How to read a balance sheet In financial accounting, a balance sheet is a summary compiled by the Accountant of the financial balances of an organization
understanding a balance sheet
UNDERSTANDING A BALANCE SHEET is a summary of the financial balances and reflects the entities Assets, liabilities and ownership equity.
UNDERSTANDING A BALANCE SHEET In financial accounting or a balance or UNDERSTANDING A BALANCE SHEET is a summary of the financial balances of an individual or organization, whether it be a sole proprietorship, a business partnership, a corporation, private limited company or other organization such as Government or not-for-profit entity. Assets, liabilities and ownership equity are listed as of a specific date, such as the end of its financial year. A UNDERSTANDING A BALANCE SHEET is often described as a “snapshot of a company’s financial condition”. Of the four basic financial statements, the understanding a balance sheet is the only statement which applies to a single point in time of a business’ calendar year.
A standard company UNDERSTANDING A BALANCE SHEET has two sides: assets on the left, and financing on the right–which itself has two parts; liabilities and ownership equity. The main categories of assets are usually listed first, and typically in order of liquidity. Assets are followed by the liabilities. The difference between the assets and the liabilities is known as equity or the net assets or the net worth or capital of the company and according to the accounting equation, net worth must equal assets minus liabilities.
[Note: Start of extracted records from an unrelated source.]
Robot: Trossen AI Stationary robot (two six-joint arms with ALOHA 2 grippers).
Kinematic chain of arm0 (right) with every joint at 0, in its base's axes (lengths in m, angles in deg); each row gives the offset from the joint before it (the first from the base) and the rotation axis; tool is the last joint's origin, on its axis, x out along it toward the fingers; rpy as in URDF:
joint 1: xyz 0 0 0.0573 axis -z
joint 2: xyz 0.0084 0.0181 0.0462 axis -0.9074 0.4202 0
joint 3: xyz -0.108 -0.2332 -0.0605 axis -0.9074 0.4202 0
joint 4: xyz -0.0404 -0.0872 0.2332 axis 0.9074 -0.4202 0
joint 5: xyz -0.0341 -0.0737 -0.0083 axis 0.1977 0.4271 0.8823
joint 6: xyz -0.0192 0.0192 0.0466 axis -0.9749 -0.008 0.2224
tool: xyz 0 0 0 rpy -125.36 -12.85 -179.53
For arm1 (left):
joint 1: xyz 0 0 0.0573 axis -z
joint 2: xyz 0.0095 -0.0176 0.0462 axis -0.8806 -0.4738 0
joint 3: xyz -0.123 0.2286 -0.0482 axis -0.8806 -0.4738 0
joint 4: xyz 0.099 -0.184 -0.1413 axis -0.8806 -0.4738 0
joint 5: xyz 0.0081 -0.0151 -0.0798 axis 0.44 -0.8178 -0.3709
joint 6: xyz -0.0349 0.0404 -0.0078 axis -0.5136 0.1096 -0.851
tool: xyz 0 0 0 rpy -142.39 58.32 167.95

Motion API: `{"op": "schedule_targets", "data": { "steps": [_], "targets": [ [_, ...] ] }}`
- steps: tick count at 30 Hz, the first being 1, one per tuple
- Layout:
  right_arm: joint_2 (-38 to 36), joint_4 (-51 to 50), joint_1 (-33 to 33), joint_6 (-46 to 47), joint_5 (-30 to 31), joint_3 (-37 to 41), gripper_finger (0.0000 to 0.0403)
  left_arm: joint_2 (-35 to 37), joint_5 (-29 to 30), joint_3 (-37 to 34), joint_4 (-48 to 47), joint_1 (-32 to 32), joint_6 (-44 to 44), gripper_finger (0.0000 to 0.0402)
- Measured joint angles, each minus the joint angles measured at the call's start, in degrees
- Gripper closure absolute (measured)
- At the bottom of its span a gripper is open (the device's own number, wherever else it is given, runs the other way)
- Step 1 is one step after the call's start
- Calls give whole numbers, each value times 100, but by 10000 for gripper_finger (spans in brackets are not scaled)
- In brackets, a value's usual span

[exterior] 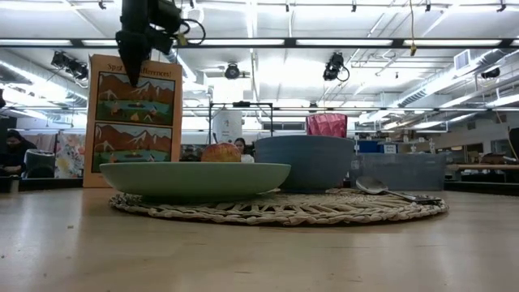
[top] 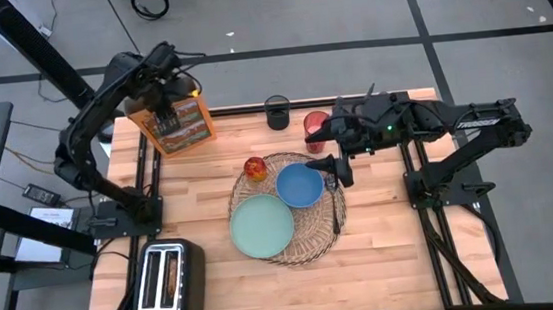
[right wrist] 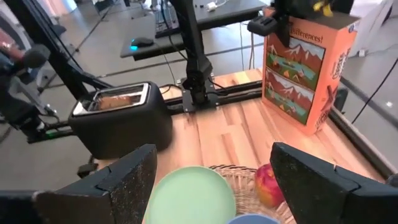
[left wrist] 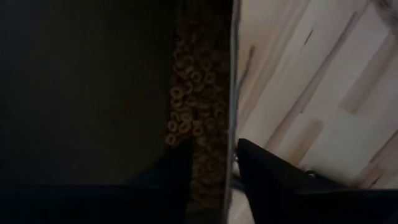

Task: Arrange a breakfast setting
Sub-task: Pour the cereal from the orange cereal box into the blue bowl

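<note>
At the far left of the desk [top: 387, 266] the orange cereal box [top: 181, 123] is standing upright, and the left tool [top: 164, 113] is reaching down over its top — one finger [left wrist: 273, 180] is showing outside the wall and one inside, but I cannot tell if they are pinching it. Near the middle, the wicker placemat [top: 309, 242] is carrying the teal plate [top: 262, 227], blue bowl [top: 299, 184] and spoon [top: 339, 210], with the apple [top: 255, 168] at its far edge. Just right of the bowl the right tool [top: 333, 168] is hovering, fingers spread and holding nothing — the red cup [top: 315, 124] is standing beyond it.
</note>
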Motion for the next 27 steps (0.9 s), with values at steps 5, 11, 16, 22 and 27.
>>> {"op": "schedule_targets", "data": {
  "steps": [5,11,16,22,27],
  "targets": [
    [0,0,83,-409,142,0,94,-96,127,0,-2,121,176,362],
    [-7,115,300,-827,404,0,107,39,129,-4,-123,153,159,394],
    [21,103,604,-944,400,0,112,290,145,313,-250,330,27,398],
    [215,271,1004,-1249,167,126,101,525,124,926,-216,692,-199,399],
    [549,704,1278,-1318,107,146,75,612,168,1452,-236,1228,-486,400]
  ]
}}
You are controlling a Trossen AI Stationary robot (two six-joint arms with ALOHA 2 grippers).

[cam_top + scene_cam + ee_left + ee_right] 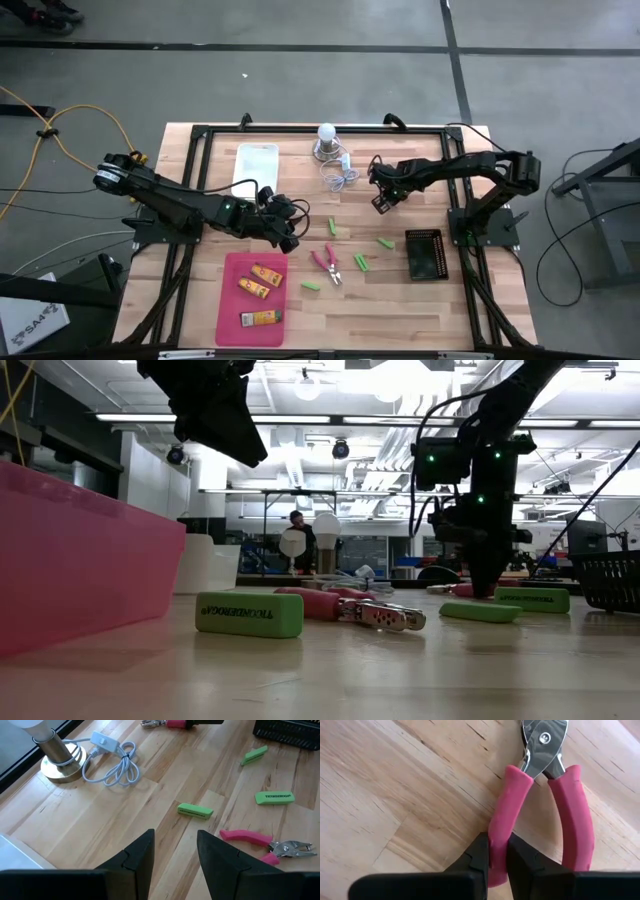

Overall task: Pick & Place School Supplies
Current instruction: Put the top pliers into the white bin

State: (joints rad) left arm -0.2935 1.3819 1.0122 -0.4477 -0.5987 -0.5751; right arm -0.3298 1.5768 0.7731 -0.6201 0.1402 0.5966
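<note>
— Right end effector point(498, 847): clamping narrow on a single pink handle of the plier-like tool point(509, 802), down on the table point(470, 300) towards the back, near the white bulb point(326, 133) and its coiled cord.

— Gripping just one handle, then, not both?

— Just one, low down near its end. Leaving the second handle lying free beside the fingers, touching neither.

— Risking a swing, probably. Pinching that far from the metal head means likely pivoting or drooping on lifting, perhaps slipping out along the smooth handle.

— Possibly also splaying open at the hinge and snagging on the rim of the black basket point(424, 254) nearby, if heading that way.

— And the left end effector point(175, 855)?

— Hovering partly open over the table, just beside the pink tray point(228, 310). Holding nothing.

— Other supplies?

— Lying well apart from the right end effector: second pink-handled tool point(327, 262) mid-table, green sticks point(360, 262) scattered around it, three orange-yellow pieces point(262, 292) resting inside the pink tray.
</note>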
Another way to look at the UNDERSTANDING A BALANCE SHEET equation is that total assets equals liabilities plus owner’s equity. Looking at the equation in this way shows how assets were financed: either by borrowing money (liability) or by using the owner’s money (owner’s or shareholders’ equity). Understanding a balance sheets are usually presented with assets in one section and liabilities and net worth in the other section with the two sections “balancing”.
A business operating entirely in cash can measure its profits by withdrawing the entire bank balance at the end of the period, plus any cash in hand. However, many businesses are not paid immediately; they build up inventories of goods and they acquire buildings and equipment. In other words: businesses have assets and so they cannot, even if they want to, immediately turn these into cash at the end of each period. Often, these businesses owe money to suppliers and to tax authorities, and the proprietors do not withdraw all their original capital and profits at the end of each period. In other words, businesses also have liabilities.